**About this task**: Take the entries that follow and return only the lines from the one with "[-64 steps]" through the final line, leaving every picture behind.

**Supplied data**:
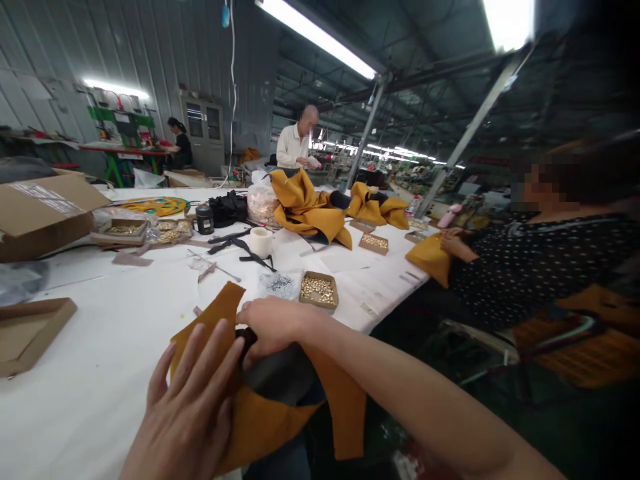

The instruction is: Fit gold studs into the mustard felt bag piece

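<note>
A mustard-yellow piece of leather-like material [270, 420] with a dark lining lies at the table's near edge, partly hanging over it. My left hand [190, 400] rests on its left part with the fingers stretched out flat. Across it reaches my right hand [273, 323], its fingers curled around the piece by the dark lining; the fingertips are partly hidden. Just beyond my right hand stands a small cardboard box [320, 291] of gold-coloured metal bits. Beside that box is a clear plastic bag [279, 285] of small silvery parts.
On the white table [115, 340] are a white roll [261, 243], black straps [230, 240], a dark mug [204, 219] and heaped mustard pieces [310, 207]. An open cardboard tray [35, 333] is at left. At right a co-worker [545, 260] holds another mustard piece [433, 259].
</note>
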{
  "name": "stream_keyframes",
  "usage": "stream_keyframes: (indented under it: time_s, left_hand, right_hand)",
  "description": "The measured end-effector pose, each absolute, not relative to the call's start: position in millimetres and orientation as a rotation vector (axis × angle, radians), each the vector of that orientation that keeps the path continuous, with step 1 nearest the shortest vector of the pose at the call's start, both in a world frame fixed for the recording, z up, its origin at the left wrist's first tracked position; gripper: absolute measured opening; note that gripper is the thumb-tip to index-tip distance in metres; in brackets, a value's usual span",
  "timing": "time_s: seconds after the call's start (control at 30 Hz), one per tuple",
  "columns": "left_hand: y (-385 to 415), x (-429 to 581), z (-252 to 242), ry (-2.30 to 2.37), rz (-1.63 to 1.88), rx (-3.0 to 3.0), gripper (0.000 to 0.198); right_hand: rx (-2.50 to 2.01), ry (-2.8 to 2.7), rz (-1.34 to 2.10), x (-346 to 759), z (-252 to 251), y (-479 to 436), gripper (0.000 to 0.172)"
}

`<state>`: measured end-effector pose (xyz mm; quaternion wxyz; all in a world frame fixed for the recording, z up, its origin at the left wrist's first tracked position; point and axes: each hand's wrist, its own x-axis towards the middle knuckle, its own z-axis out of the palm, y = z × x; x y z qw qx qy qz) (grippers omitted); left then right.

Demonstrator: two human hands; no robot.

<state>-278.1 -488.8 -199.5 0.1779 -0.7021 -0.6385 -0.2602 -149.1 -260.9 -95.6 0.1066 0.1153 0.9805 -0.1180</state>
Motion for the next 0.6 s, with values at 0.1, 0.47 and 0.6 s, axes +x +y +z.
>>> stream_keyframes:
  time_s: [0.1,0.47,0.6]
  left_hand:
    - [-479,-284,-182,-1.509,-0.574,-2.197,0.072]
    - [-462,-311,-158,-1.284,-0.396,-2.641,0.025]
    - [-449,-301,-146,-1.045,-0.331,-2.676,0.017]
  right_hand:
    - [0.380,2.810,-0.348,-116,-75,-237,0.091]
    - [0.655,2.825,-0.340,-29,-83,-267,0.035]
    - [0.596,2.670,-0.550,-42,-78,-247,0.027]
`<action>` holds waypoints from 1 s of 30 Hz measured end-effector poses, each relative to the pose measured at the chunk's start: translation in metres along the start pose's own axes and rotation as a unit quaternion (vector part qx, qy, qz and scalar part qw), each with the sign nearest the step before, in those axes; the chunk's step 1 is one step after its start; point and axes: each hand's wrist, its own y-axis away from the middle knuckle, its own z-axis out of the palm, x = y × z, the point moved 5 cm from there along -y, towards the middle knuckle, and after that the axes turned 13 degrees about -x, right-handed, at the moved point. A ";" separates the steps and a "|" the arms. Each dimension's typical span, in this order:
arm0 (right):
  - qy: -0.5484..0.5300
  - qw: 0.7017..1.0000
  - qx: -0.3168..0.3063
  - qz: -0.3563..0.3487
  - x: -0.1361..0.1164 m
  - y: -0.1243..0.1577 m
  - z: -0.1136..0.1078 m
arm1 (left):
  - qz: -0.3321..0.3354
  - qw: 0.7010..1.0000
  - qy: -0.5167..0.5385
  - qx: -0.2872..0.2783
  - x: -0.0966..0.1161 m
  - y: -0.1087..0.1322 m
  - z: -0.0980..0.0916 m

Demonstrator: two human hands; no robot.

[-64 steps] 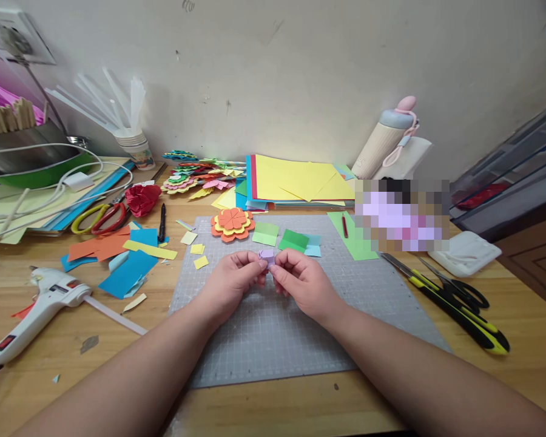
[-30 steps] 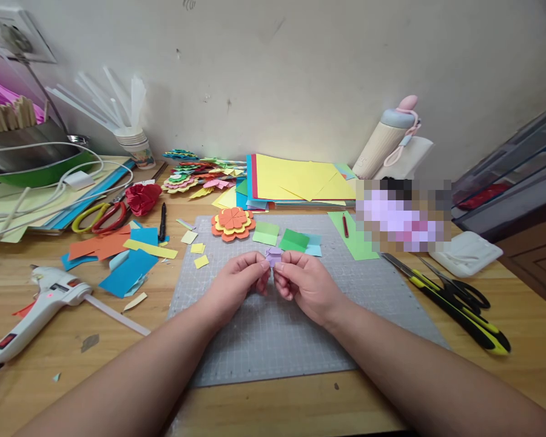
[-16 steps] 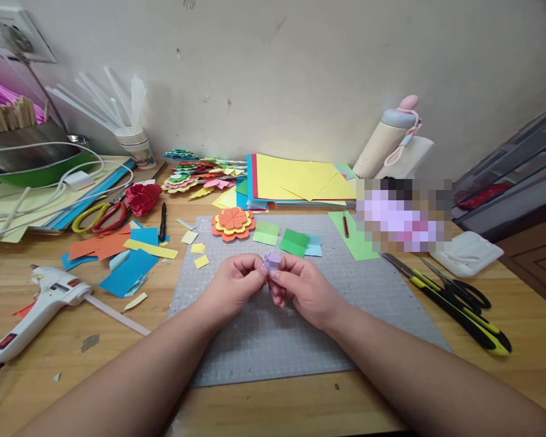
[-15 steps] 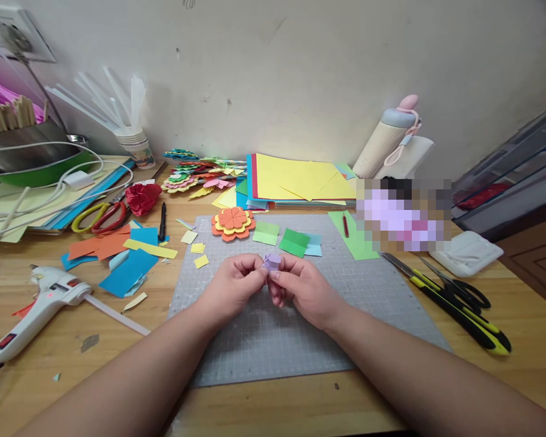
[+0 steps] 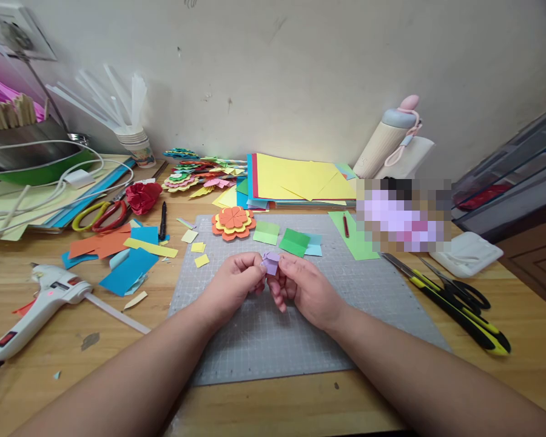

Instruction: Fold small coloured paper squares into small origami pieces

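Observation:
A small folded piece of purple paper [image 5: 272, 263] is pinched between my two hands, above the grey cutting mat [image 5: 313, 352]. My left hand [image 5: 236, 279] grips its left side between thumb and fingers. At its right edge, my right hand [image 5: 309, 285] holds it with thumb and index finger, the other fingers curled below. Just beyond the hands lie a light green paper square [image 5: 266, 233], a dark green one [image 5: 294, 242] and a light blue one [image 5: 314, 245]. A layered orange and yellow paper flower [image 5: 233, 223] rests at the mat's back left.
On the left are a hot glue gun [image 5: 59, 288], blue paper strips [image 5: 130, 271] and red-and-yellow-handled scissors [image 5: 102, 216]. To the right lie a utility knife [image 5: 455, 309] and black scissors [image 5: 464, 291]. Stacked coloured sheets [image 5: 295, 173] and a bottle [image 5: 386, 136] stand behind.
My right thumb has shifted up to the purple paper's right edge, and more of the paper's face shows. The right hand's lower fingers have dropped slightly. Both hands stay in place.

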 end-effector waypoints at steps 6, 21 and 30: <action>0.078 0.996 0.046 -0.002 -0.004 0.000 -0.006 | -0.015 0.999 -0.031 0.000 0.004 0.000 0.003; -0.038 0.999 0.030 0.016 -0.001 -0.002 -0.005 | 0.023 0.998 -0.049 0.043 0.005 0.003 -0.003; -0.188 0.961 -0.098 0.178 0.010 -0.001 0.001 | 0.056 0.997 -0.032 0.029 0.008 0.001 -0.002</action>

**Response box**:
[-64 steps] 
[-30 steps] 
[-16 steps] 
[-15 steps] 
[+0 steps] 

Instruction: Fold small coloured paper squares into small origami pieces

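Observation:
A small folded piece of purple paper [image 5: 272, 263] is pinched between my two hands, above the grey cutting mat [image 5: 313, 352]. My left hand [image 5: 236, 279] grips its left side between thumb and fingers. At its right edge, my right hand [image 5: 309, 285] holds it with thumb and index finger, the other fingers curled below. Just beyond the hands lie a light green paper square [image 5: 266, 233], a dark green one [image 5: 294, 242] and a light blue one [image 5: 314, 245]. A layered orange and yellow paper flower [image 5: 233, 223] rests at the mat's back left.
On the left are a hot glue gun [image 5: 59, 288], blue paper strips [image 5: 130, 271] and red-and-yellow-handled scissors [image 5: 102, 216]. To the right lie a utility knife [image 5: 455, 309] and black scissors [image 5: 464, 291]. Stacked coloured sheets [image 5: 295, 173] and a bottle [image 5: 386, 136] stand behind.
My right thumb has shifted up to the purple paper's right edge, and more of the paper's face shows. The right hand's lower fingers have dropped slightly. Both hands stay in place.
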
 end-effector waypoints at steps 6, 21 and 30: <action>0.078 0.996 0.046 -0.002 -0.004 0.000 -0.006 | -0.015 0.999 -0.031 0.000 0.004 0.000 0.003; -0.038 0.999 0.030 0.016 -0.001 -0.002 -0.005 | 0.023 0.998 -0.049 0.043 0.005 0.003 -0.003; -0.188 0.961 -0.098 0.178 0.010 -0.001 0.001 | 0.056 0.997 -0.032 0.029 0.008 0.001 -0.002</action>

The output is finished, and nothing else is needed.